:: INFORMATION PROVIDED
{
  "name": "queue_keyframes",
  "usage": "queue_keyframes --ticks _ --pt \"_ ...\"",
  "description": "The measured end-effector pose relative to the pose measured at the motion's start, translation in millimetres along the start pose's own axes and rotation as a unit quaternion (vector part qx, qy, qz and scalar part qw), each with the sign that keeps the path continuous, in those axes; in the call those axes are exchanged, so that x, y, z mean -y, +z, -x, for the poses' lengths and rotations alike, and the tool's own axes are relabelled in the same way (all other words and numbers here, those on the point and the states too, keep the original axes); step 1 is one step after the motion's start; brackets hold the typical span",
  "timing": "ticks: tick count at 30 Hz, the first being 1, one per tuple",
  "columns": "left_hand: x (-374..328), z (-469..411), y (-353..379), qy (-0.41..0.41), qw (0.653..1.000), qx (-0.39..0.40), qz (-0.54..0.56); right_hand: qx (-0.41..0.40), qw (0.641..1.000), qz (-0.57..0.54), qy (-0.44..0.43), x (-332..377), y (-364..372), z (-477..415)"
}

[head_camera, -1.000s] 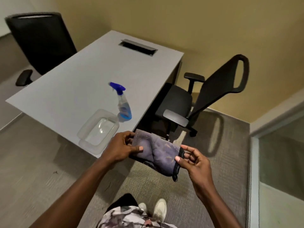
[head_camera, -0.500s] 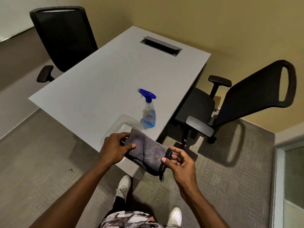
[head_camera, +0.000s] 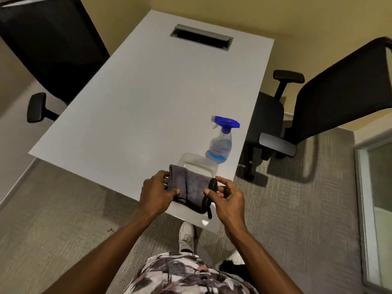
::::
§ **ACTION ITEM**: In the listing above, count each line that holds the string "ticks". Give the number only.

§ **TASK ANSWER**: 2